Show the lines below where "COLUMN" occurs.

[Records from a data collection]
[Start of section]
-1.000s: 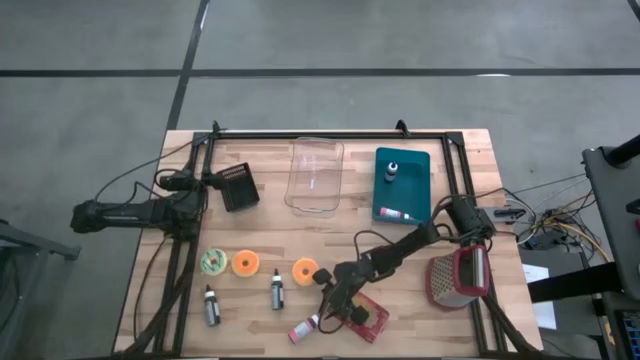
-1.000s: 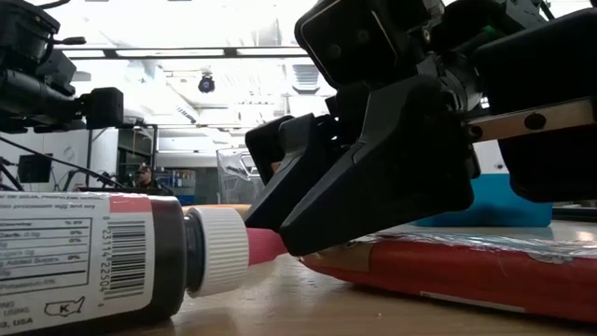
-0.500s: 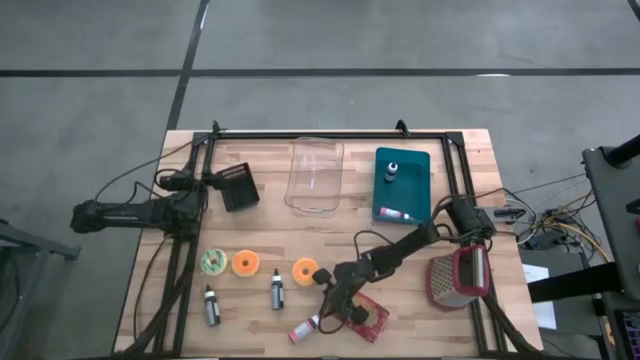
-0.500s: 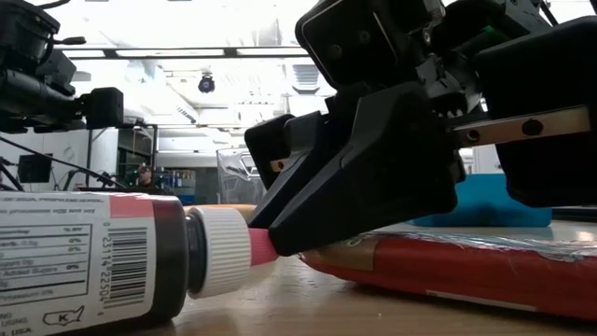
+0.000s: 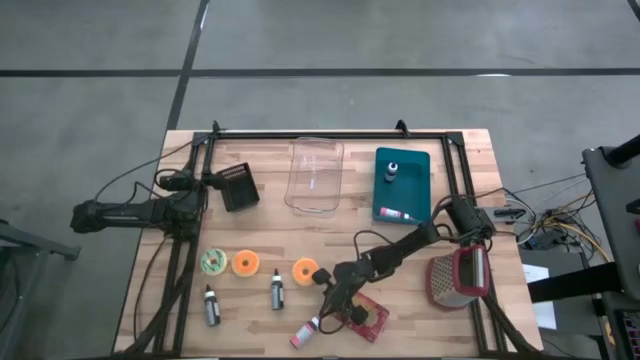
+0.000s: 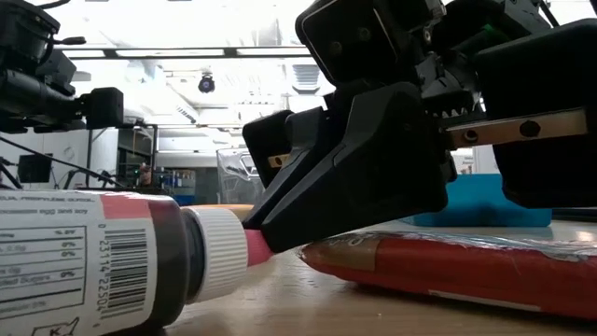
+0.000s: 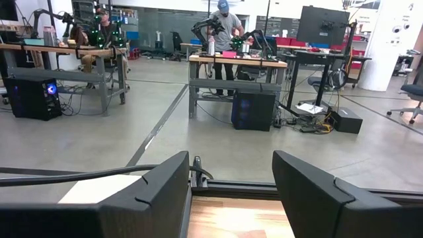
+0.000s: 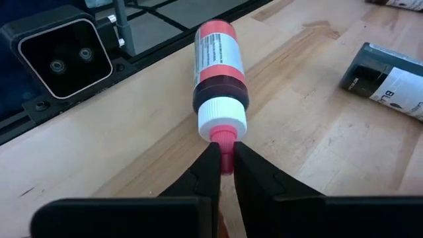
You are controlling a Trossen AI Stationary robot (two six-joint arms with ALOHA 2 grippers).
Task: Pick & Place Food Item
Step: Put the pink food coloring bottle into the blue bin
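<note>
Red bottle's point(image 8: 219, 73) nozzle between right claw point(image 8: 223, 165) fingers.

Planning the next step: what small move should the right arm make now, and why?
Probably a short lift. The right gripper has its fingers pinched on the pink tip of the red bottle, which lies flat on the table.

Bright, even overhead light; ceiling glare in the low view, whose near bottle point(image 6: 93, 257) blurs.
</note>
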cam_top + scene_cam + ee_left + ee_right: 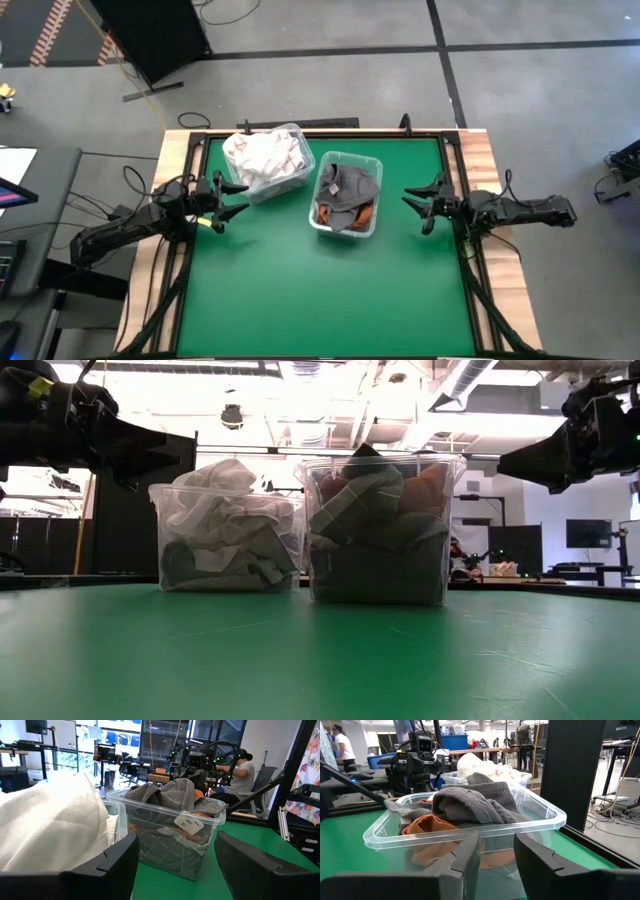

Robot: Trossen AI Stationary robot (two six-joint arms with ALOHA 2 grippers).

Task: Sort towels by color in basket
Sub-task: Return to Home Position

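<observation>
Two clear plastic bins stand on the green table. The left bin (268,162) holds a heap of white and red-checked towels (228,510). The right bin (346,193) holds grey towels (472,800) piled over a rust orange one (430,826). My left gripper (228,203) hovers open above the table near its left edge, beside the white bin. My right gripper (417,205) hovers open near the table's right edge, facing the grey bin. Neither holds anything.
Bare green tabletop (320,290) stretches toward the near edge in front of both bins. Beyond the table, a person (240,770) sits at another workstation, and desks, monitors and cables fill the room.
</observation>
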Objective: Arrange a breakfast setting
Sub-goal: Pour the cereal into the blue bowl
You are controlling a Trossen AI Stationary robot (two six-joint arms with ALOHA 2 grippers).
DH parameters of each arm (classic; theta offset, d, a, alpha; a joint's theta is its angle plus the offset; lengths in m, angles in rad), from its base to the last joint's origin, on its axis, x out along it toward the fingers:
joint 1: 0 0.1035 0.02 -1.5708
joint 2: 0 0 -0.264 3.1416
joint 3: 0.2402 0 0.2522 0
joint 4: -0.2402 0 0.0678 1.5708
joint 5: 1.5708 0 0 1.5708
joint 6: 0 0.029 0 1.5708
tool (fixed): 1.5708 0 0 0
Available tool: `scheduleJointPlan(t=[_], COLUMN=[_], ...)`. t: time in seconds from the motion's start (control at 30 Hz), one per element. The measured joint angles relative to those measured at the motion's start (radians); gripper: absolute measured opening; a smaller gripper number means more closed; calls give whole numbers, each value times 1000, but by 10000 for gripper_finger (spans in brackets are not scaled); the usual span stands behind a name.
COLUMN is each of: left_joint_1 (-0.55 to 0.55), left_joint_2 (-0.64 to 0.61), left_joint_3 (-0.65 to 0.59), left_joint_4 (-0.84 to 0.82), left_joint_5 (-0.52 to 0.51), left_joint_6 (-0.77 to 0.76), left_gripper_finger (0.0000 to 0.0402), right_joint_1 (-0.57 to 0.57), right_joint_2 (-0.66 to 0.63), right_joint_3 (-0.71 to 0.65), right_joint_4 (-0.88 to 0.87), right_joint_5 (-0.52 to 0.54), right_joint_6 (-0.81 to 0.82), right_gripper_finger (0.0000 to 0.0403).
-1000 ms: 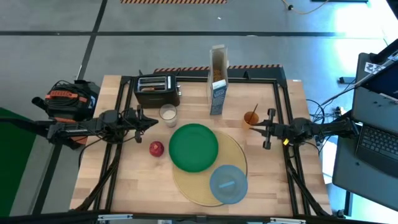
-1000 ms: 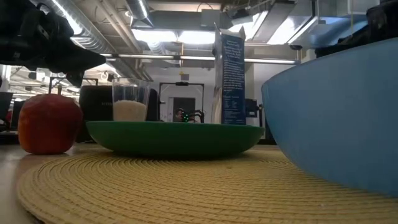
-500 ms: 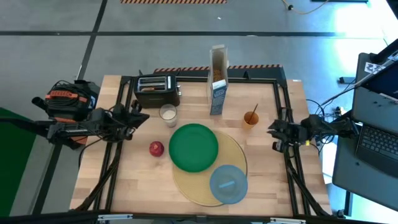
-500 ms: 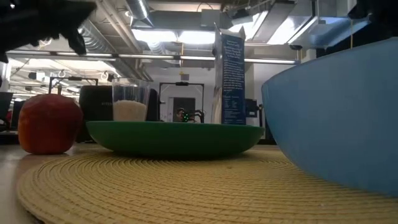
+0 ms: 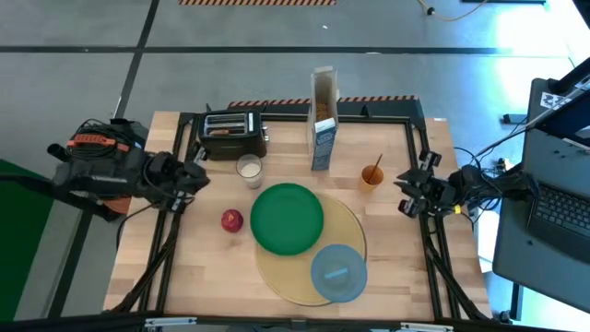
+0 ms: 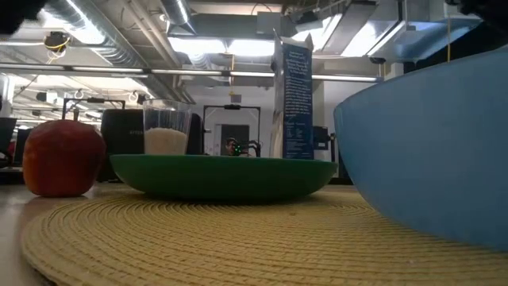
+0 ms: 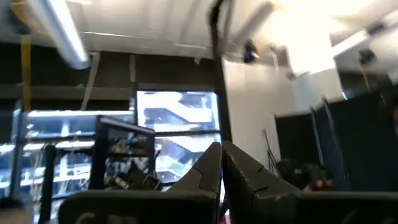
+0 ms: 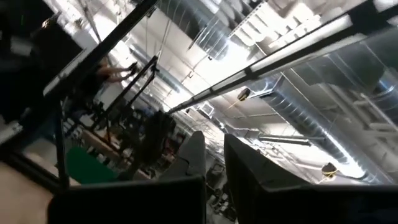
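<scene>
Breakfast setting: green plate (image 5: pixel 287 217) and bowl (image 5: pixel 338 272) share the mat (image 5: pixel 346 226), ready for serving.
Left gripper (image 5: pixel 196 172): fingers together, empty, toaster (image 5: pixel 231 134) just beyond.
Right gripper (image 5: pixel 408 192): nearly closed, empty, orange cup (image 5: pixel 371 174) just ahead.

Robotics lab or industrial test hall, not home kitchen. Bare grey concrete floor (image 5: pixel 277 65) with dark lines running around wooden desk (image 5: pixel 203 267). Black metal frame (image 5: pixel 419 184) sitting on desk, hazard-striped tape (image 5: pixel 323 100) lying along its far edge. Laptop (image 5: pixel 562 207) standing open beyond desk's right edge, cables (image 5: pixel 489 152) trailing beside it. Low view showing exposed ceiling ducts (image 6: pixel 119 32), pipes, strip lights (image 6: pixel 230 46). Wrist views showing same open ceiling with ducting (image 8: pixel 348 68) and dark curtains (image 7: pixel 360 143).
</scene>
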Motion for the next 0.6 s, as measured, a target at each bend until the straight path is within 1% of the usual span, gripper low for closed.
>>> scheduleJointPlan(t=[0.07,0.1,0.2,0.27,0.37,0.43,0.53,0.57,0.6], left_joint_1=[-9,-9,-9,-9,-22,-33,-53,-60,-69], left_joint_2=[152,224,426,559,745,854,980,1014,1040], left_joint_3=[128,186,326,391,473,532,612,640,666], left_joint_4=[-46,-81,-192,-228,-230,-229,-231,-232,-236], left_joint_5=[-5,-28,-157,-212,-191,-167,-183,-213,-268], left_joint_6=[69,95,147,162,165,187,244,265,282], left_gripper_finger=[7,7,7,7,7,7,7,7,7], right_joint_1=[0,0,0,0,0,0,0,0,0], right_joint_2=[58,88,171,212,249,256,257,258,257], right_joint_3=[25,35,54,64,72,74,74,74,74], right_joint_4=[1,0,-3,-2,-2,-1,-6,-11,-21], right_joint_5=[0,-2,-49,-99,-166,-181,-135,-104,-75], right_joint_6=[-21,-22,-22,-18,-16,-16,-48,-71,-89], right_gripper_finger=[30,30,30,30,30,30,30,30,30])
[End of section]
## ANSWER FOR THIS EXERCISE
Available tool: `scheduleJointPlan(t=[_], COLUMN=[_], ...)`. t: time in seconds from the motion's start (control at 30 Hz), one per element. The measured joint angles relative to those measured at the motion's start (radians); gripper: absolute measured opening; a smaller gripper number means more closed; calls give whole numbers, each value times 1000, but by 10000 for gripper_finger (spans in brackets are not scaled); the usual span stands behind a name.
COLUMN is each of: left_joint_1 (-0.55 to 0.55), left_joint_2 (-0.64 to 0.61), left_joint_3 (-0.65 to 0.59), left_joint_4 (-0.84 to 0.82), left_joint_5 (-0.52 to 0.51), left_joint_6 (-0.77 to 0.76), left_gripper_finger (0.0000 to 0.0402), right_joint_1 (-0.57 to 0.57), right_joint_2 (-0.66 to 0.63), right_joint_3 (-0.71 to 0.65), right_joint_4 (-0.88 to 0.87), right_joint_5 (-0.52 to 0.54), right_joint_6 (-0.81 to 0.82), right_gripper_finger (0.0000 to 0.0403).

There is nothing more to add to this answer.